■ INPUT DATA:
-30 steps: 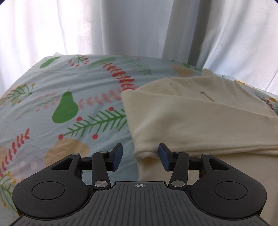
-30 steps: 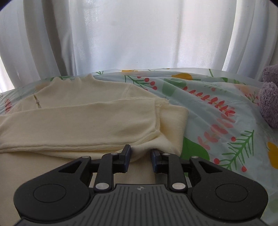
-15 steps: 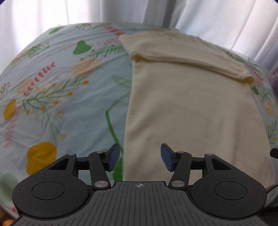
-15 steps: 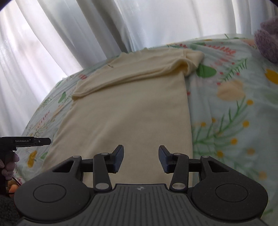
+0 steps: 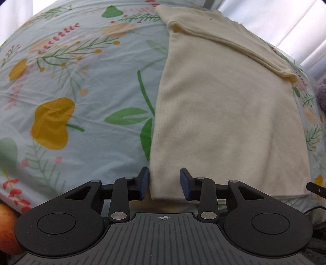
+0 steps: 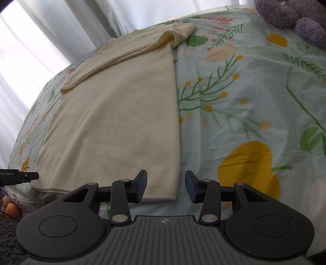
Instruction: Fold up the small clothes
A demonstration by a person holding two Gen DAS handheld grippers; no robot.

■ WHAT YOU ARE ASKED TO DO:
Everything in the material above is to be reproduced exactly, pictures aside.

■ TASK RESULT:
-30 steps: 
-30 steps: 
-15 steps: 
-15 steps: 
+0 steps: 
+0 steps: 
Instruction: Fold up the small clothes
A demonstration by a person holding two Gen DAS handheld grippers; no robot.

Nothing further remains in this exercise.